*** EXERCISE DATA ***
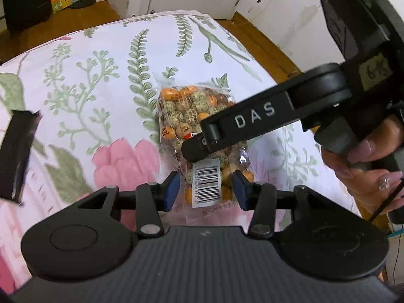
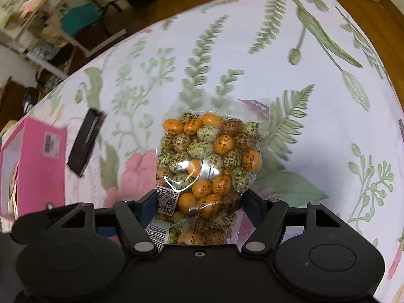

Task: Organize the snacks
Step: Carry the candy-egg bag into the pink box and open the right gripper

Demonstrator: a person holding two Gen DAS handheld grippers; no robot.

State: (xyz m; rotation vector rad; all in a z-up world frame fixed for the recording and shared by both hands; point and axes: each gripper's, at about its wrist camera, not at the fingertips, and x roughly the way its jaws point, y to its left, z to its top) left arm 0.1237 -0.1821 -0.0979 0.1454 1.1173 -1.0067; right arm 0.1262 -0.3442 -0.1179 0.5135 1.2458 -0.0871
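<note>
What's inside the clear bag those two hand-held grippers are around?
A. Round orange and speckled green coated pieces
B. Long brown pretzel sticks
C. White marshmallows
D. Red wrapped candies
A: through the clear bag, rounded orange and green-speckled pieces show, along with some brownish ones, above the floral cloth.

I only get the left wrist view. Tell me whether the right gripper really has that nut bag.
Observer: It looks so. In the right wrist view the nut bag fills the gap between the right gripper pads and stays sharp while the floral cloth blurs.
Operator: Name a place to drop it.
Observer: A pink box stands at the left, just past the dark packet.
Operator: Report any marking I am missing.
Observer: A QR code label sits on the bag, by one of the right gripper's pads.
</note>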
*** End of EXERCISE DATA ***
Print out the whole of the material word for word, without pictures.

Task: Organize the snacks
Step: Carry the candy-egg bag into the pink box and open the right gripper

Demonstrator: a person holding two Gen DAS handheld grippers; no robot.

State: (xyz m; rotation vector rad; all in a z-up world frame fixed for the recording and shared by both hands; point and axes: each gripper's, at about its wrist camera, not at the fingertips, and x roughly the way its jaws point, y to its left, z to its top) left arm 0.1237 -0.1821 -0.0979 0.1454 1.1173 -1.0067; right arm 0.1262 -0.3442 -0.1179 0.5135 1.2458 -0.0871
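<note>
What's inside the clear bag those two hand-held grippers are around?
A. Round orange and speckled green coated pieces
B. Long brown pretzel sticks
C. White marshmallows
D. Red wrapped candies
A: through the clear bag, rounded orange and green-speckled pieces show, along with some brownish ones, above the floral cloth.

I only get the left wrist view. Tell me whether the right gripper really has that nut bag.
Observer: It looks so. In the right wrist view the nut bag fills the gap between the right gripper pads and stays sharp while the floral cloth blurs.
Operator: Name a place to drop it.
Observer: A pink box stands at the left, just past the dark packet.
Operator: Report any marking I am missing.
Observer: A QR code label sits on the bag, by one of the right gripper's pads.
</note>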

What this exercise needed has been supplied.